What the exercise asks → Every line of the records that holds the word "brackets" should be copied.

Recorded data →
+---+
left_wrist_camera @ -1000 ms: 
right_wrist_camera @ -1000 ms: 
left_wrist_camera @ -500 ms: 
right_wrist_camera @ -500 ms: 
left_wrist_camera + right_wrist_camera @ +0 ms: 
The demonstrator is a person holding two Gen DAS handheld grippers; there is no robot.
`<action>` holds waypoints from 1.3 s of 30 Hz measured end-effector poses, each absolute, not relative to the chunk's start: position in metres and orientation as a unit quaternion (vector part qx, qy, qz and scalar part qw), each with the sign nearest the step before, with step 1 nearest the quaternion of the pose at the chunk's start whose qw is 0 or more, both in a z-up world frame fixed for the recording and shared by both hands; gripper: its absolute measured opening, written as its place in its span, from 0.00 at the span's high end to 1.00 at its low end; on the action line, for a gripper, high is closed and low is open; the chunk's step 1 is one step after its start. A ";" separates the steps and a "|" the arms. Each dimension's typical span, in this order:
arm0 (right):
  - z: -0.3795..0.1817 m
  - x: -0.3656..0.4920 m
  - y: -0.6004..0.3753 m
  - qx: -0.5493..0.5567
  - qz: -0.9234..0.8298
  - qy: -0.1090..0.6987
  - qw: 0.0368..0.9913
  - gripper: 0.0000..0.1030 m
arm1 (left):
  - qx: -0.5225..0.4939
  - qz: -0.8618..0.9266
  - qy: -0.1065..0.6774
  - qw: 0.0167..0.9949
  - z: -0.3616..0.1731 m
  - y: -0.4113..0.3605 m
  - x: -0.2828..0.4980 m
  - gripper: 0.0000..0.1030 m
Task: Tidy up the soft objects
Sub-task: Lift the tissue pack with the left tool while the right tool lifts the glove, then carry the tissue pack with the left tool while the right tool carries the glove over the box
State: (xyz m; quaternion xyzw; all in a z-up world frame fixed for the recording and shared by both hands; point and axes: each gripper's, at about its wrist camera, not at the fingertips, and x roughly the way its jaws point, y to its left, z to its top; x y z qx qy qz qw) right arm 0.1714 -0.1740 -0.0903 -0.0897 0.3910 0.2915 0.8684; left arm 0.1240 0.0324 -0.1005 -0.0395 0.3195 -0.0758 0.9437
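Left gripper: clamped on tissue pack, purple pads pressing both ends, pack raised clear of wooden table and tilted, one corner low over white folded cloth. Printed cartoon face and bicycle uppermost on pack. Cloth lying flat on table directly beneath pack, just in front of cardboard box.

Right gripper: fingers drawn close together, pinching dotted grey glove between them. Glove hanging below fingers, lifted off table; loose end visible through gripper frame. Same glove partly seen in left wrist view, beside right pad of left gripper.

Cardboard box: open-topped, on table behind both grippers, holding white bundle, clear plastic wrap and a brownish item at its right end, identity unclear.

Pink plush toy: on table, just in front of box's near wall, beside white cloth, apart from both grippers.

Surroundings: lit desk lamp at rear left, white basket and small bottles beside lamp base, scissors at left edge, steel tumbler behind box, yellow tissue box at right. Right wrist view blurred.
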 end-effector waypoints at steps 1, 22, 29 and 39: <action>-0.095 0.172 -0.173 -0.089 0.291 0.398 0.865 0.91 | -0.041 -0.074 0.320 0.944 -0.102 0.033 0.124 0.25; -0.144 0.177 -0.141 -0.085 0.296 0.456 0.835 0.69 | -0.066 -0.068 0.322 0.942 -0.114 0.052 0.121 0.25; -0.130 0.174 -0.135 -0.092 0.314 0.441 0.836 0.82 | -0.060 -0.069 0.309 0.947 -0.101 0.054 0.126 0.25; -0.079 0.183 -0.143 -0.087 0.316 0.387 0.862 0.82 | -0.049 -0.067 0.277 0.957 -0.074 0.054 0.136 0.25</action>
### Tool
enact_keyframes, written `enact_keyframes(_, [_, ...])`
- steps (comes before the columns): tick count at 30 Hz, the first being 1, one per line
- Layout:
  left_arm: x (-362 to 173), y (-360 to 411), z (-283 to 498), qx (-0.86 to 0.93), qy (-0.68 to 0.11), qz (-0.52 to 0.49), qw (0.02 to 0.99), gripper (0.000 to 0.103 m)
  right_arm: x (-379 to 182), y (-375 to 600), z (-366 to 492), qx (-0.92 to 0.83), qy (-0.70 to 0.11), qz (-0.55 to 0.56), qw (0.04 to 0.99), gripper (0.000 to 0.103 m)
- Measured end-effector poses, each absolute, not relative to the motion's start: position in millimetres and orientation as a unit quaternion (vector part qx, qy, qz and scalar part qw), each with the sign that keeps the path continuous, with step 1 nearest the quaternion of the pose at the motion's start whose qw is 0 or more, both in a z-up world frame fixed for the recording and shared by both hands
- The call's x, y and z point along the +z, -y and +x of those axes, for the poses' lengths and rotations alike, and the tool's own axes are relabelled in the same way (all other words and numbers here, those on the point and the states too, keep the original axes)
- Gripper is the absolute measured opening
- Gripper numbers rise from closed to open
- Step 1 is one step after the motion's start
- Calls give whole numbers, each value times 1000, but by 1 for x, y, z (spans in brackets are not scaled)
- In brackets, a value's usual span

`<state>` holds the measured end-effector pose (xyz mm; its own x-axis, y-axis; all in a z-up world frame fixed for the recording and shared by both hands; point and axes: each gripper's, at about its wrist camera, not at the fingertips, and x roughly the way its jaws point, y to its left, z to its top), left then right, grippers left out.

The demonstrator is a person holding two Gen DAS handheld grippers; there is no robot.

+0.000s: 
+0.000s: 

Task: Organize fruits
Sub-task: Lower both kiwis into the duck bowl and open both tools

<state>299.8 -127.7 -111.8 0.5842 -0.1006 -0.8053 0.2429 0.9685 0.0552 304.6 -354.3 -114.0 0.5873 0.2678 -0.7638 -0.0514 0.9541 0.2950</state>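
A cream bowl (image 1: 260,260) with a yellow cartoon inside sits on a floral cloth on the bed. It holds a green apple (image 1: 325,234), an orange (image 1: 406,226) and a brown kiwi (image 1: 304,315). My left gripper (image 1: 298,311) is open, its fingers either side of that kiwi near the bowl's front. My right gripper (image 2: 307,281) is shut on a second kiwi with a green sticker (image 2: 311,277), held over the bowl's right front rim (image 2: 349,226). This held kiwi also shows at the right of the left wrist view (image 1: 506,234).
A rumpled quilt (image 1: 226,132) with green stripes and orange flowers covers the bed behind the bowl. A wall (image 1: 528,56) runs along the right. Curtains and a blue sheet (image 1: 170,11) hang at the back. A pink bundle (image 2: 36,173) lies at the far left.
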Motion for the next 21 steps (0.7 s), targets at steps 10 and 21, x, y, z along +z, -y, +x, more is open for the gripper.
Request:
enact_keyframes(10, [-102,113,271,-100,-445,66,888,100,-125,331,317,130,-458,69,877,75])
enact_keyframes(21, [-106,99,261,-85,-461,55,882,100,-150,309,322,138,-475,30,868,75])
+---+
Completed exercise →
- Calls give whole numbers, each value times 1000, but by 1 for x, y, z (spans in brackets are not scaled)
- In brackets, a value's usual span

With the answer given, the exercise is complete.